| Your assignment |
Quote, with no changes, the lines that run from the top of the material to the line with "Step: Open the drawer", both included.

| Information provided |
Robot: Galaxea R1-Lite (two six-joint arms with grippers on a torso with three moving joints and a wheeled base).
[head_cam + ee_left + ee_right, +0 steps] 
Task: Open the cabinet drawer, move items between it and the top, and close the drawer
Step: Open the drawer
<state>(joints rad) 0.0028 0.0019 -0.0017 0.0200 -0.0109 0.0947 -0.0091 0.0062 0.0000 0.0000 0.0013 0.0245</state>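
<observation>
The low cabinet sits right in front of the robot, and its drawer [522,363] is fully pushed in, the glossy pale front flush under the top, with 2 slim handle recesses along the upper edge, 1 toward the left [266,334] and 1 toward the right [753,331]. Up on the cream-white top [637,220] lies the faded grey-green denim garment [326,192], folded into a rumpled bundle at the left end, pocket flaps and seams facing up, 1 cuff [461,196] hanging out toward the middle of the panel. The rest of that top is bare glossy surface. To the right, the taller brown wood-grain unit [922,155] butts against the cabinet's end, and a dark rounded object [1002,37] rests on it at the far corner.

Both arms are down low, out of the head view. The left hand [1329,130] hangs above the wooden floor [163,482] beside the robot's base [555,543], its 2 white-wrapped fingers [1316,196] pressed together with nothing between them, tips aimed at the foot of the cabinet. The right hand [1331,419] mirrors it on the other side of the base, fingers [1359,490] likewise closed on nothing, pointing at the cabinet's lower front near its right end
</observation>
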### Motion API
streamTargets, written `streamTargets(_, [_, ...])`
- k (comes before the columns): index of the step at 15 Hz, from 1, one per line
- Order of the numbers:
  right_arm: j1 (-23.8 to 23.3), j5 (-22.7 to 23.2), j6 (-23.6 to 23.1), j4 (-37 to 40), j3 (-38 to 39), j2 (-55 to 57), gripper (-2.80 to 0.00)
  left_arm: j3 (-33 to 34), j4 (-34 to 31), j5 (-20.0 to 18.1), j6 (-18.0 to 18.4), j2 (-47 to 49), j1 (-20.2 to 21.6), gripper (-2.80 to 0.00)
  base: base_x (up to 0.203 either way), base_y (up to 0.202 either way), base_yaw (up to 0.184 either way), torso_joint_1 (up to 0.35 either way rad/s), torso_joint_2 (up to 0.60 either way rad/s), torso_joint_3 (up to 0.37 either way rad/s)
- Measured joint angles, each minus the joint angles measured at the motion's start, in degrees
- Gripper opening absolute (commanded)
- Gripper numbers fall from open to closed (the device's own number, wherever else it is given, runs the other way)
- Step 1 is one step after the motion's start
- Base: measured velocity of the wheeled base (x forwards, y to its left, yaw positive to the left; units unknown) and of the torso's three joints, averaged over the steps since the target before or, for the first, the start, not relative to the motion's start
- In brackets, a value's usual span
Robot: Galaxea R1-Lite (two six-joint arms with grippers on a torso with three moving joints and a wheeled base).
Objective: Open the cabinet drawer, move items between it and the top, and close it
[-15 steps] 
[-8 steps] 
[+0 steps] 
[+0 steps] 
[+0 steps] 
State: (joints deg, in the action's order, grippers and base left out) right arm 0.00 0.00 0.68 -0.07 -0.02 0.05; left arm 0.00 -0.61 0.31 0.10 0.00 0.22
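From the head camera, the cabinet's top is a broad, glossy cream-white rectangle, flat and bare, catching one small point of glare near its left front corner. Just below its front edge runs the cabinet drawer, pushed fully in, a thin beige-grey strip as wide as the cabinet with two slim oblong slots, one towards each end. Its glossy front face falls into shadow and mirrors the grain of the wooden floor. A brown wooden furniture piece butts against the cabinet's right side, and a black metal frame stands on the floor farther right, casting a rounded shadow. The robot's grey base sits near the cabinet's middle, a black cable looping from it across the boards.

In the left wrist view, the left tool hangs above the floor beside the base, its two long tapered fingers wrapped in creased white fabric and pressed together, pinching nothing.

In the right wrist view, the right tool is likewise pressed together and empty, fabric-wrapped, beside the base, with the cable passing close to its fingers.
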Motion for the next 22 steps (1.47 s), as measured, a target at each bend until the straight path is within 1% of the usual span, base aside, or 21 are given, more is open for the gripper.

| Answer area |
Robot: Galaxea R1-Lite (two six-joint arms with grippers on a torso with three moving joints and a wheeled base).
[head_cam + ee_left + ee_right, +0 steps] 
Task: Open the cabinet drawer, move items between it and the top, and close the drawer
Step: Open the drawer

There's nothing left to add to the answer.